WHAT THE EXERCISE ASKS ->
The response must consist of the lines below from the one with "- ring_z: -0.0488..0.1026" through the one with "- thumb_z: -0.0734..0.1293", exactly as they appear and with both ends kept.
***** COLLECTED DATA
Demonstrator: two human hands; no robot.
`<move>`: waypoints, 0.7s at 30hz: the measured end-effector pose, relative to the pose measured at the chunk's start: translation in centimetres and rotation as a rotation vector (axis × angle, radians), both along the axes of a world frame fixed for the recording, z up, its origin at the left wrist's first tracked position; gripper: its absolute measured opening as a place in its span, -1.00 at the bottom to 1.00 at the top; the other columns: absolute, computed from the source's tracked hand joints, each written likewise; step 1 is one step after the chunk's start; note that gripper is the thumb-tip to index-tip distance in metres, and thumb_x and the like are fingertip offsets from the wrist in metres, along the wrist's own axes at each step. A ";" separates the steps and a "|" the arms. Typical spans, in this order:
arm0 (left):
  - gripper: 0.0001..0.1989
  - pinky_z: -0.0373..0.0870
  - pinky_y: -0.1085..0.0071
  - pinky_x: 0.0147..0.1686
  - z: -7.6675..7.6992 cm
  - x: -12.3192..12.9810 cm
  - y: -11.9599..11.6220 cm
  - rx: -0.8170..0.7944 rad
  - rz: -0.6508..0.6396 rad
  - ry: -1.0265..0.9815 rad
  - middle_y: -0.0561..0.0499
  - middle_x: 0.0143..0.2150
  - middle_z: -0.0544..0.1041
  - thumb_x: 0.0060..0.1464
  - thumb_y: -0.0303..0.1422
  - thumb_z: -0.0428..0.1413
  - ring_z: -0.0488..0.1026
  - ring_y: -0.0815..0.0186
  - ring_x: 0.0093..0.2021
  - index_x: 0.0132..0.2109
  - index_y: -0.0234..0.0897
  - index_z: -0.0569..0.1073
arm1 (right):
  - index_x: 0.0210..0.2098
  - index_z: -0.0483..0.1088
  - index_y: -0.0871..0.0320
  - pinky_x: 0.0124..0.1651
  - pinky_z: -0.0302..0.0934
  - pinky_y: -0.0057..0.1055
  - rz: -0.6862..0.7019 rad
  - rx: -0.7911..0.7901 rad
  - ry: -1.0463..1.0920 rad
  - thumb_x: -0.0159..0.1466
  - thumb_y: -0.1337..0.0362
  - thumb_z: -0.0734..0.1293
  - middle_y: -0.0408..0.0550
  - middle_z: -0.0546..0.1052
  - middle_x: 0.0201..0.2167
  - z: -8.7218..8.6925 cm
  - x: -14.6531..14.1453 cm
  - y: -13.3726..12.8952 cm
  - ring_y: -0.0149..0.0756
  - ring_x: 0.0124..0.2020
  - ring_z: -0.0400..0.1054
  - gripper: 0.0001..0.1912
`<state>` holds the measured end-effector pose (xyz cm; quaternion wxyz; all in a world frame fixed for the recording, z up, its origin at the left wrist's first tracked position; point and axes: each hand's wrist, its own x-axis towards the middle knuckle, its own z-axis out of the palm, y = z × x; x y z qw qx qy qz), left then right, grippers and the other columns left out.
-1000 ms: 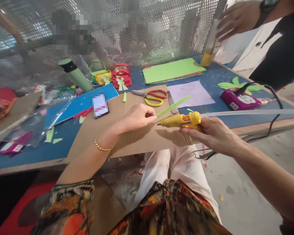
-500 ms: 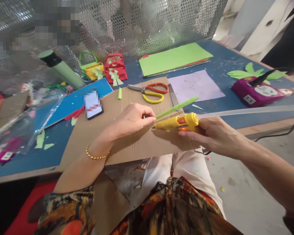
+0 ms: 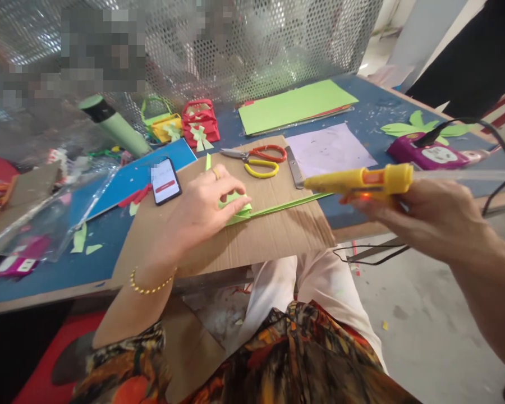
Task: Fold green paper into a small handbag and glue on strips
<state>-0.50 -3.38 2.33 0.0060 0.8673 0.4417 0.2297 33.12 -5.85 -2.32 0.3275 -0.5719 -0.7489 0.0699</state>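
My right hand [image 3: 437,216] is wrapped round a yellow hot glue gun [image 3: 353,180], its nozzle pointing left and a clear glue stick [image 3: 467,175] trailing from its back. A small red light glows on the gun. My left hand [image 3: 212,202] has its fingers curled over a folded green paper piece [image 3: 235,209] on the cardboard sheet [image 3: 273,238]. From that piece a long, narrow green paper strip [image 3: 286,209] runs right, past the cardboard's edge. Scissors [image 3: 263,160] with red and yellow handles lie just beyond my left hand.
A phone [image 3: 165,182] lies left of my hand. Behind are a red paper bag [image 3: 201,124], a yellow one [image 3: 166,128], a green bottle [image 3: 118,126] and green sheets [image 3: 298,104]. A purple power socket [image 3: 425,152] with a black cable stands at the right.
The glue gun has moved right and up, away from my left hand. My left hand has shifted left and turned, showing the green folded piece; the strip now lies lower.
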 end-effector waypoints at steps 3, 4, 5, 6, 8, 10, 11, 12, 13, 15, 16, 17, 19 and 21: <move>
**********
RESPONSE TO THIS EXERCISE ->
  - ring_z: -0.0488..0.1026
  - ring_y: -0.0815..0.0186
  - ring_x: 0.0093..0.2021
  - index_x: 0.0132..0.2109
  - index_y: -0.0234..0.0897
  - index_z: -0.0569..0.1073
arm1 (right):
  - index_x: 0.0210..0.2098
  - index_z: -0.0483..0.1088
  - index_y: -0.0871..0.0320
  - pinky_x: 0.0124..0.1651
  - pinky_z: -0.0302..0.0934
  - pinky_y: -0.0057..0.1055
  - rz: -0.6862..0.7019 rad
  - rx: -0.7911..0.7901 rad
  - ry: -1.0463..1.0920 rad
  - thumb_x: -0.0159..0.1466
  - thumb_y: -0.1337..0.0362
  - thumb_z: -0.0734..0.1293

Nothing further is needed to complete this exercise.